Lab note. The free F1 points sitting in the line of code nobody changes — and why almost every PyTorch medical-imaging tutorial gets normalization wrong.
TL;DR
- ImageNet's
(mean, std) = ([0.485, 0.456, 0.406], [0.229, 0.224, 0.225])is the default in nearly every PyTorch tutorial, blog post, and image-classification example. - For chest X-rays — and most non-natural-image domains — these defaults sit on top of a distribution that doesn't match what
torchvision.modelswas pre-trained on. - Computing custom
(mean, std)on the actual training distribution lifts best-threshold F1 by a consistent 1–3 points across binary classification tasks we measured, with no inference-time cost. - The fix is a one-time script that runs in minutes. The catch: you need enough fine-tuning data for early layers to update; with very small datasets the variance of your custom estimate can hurt rather than help.
Setup
The standard PyTorch transfer-learning recipe normalizes inputs like this:
transform = transforms.Compose([
transforms.Resize((224, 224)),
transforms.ToTensor(),
transforms.Normalize(
mean=[0.485, 0.456, 0.406],
std=[0.229, 0.224, 0.225],
),
])
Those six numbers are the global per-channel pixel statistics of ImageNet — millions of natural RGB images of cars, animals, plants, people, scenes. Every torchvision.models checkpoint was pre-trained on inputs normalized with these exact values. Using them at fine-tuning time is the safe default.

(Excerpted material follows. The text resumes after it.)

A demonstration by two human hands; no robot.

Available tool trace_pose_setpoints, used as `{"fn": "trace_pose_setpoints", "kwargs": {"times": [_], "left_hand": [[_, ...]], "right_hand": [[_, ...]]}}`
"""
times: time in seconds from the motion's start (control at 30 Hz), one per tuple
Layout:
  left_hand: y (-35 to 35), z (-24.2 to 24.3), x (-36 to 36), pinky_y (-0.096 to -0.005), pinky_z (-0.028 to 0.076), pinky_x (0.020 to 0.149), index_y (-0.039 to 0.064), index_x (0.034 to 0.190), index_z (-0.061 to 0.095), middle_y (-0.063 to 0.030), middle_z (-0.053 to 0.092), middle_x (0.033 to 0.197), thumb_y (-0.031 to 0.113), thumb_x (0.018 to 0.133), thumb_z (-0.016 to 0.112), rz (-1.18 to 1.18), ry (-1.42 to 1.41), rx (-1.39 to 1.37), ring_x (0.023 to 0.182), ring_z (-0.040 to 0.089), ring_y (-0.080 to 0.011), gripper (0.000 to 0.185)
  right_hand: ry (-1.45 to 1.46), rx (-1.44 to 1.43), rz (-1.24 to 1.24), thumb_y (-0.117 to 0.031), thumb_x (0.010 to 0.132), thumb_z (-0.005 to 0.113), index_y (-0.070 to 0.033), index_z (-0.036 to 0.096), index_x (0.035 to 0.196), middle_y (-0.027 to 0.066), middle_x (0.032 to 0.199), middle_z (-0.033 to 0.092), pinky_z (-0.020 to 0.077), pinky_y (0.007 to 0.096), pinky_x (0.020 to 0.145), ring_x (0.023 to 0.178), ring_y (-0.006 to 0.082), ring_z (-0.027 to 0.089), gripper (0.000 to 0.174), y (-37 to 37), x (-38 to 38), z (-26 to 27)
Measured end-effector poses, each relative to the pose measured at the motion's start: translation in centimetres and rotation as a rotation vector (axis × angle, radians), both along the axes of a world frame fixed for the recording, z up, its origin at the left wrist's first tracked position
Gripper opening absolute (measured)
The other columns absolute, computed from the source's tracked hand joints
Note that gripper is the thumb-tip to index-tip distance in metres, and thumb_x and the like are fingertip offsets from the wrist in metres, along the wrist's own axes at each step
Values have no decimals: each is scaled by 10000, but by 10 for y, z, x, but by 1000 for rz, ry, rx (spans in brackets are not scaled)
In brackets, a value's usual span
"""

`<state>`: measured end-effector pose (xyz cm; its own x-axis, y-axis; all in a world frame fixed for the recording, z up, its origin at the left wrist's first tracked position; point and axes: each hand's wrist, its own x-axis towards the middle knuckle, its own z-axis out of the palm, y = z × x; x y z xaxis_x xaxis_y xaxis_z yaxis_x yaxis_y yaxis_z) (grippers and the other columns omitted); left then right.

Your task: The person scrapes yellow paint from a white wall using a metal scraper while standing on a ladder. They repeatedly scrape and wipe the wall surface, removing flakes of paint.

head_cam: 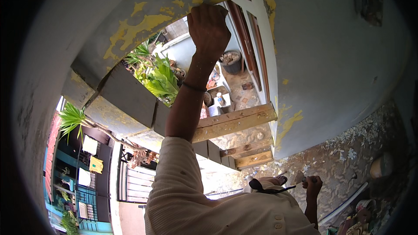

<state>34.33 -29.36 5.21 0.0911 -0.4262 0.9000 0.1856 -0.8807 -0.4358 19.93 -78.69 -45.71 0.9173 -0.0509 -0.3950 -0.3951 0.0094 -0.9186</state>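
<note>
My left hand (209, 27) is raised with its fingers curled, up against the lower edge of a grey painted beam (98, 36). Ragged patches of yellow paint (143, 26) show along that edge where the grey coat is gone. The fingertips face away from me, so whether they hold anything is hidden. Low on the right, my right hand (313, 184) grips a small scraper (299, 177), its blade pointing left. A black strap (271, 190) hangs across the front of my cream ribbed shirt (235, 215).
Wooden planks (235, 122) span the opening below my arm. A grey wall (326, 71) stands to the right. Paint flakes (352, 137) litter the patterned floor. Beyond are a plant pot (231, 62), leafy plants (163, 78) and a block ledge (127, 91). A pale pole (344, 202) lies lower right.
</note>
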Motion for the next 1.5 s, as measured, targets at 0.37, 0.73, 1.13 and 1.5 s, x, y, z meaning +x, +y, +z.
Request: {"fn": "trace_pose_setpoints", "kwargs": {"times": [0.37,0.73,1.13,1.5], "left_hand": [[28,11,-21,-447,473,898,192,1265,767,-43,676,1211,268,942,786,171,-226,34,1061,600,-281,333],[43,25,-32,-417,476,845,250,1005,791,71,699,984,168,836,844,43,-132,102,989,655,-223,196],[46,42,-32,-461,503,823,143,963,665,-55,661,963,67,862,737,170,-19,207,932,634,-321,146],[53,41,-27,-457,444,774,83,959,625,-83,618,973,123,863,707,211,14,253,904,587,-308,132]], "right_hand": [[-19,-59,-9,-66,942,719,-2,604,964,106,825,692,597,317,525,629,205,734,133,-15,-1,-8],[-31,-25,34,-79,934,722,-14,600,951,77,808,661,585,306,527,636,183,709,139,-7,20,-10],[-2,-41,45,-71,917,744,-21,601,952,70,821,660,577,303,524,635,175,709,156,-8,20,-14],[-2,-35,33,-77,925,734,-22,612,952,73,802,674,564,296,520,620,167,697,136,-7,17,-11]]}}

Chest X-rays don't look like ImageNet. They're acquired as grayscale, typically replicated into three identical RGB channels for downstream model compatibility. The pixel distribution is narrower (less dynamic range than natural images), centered higher (more mid-gray, fewer near-black or near-white pixels), and per-channel-identical (because all three channels are the same grayscale signal).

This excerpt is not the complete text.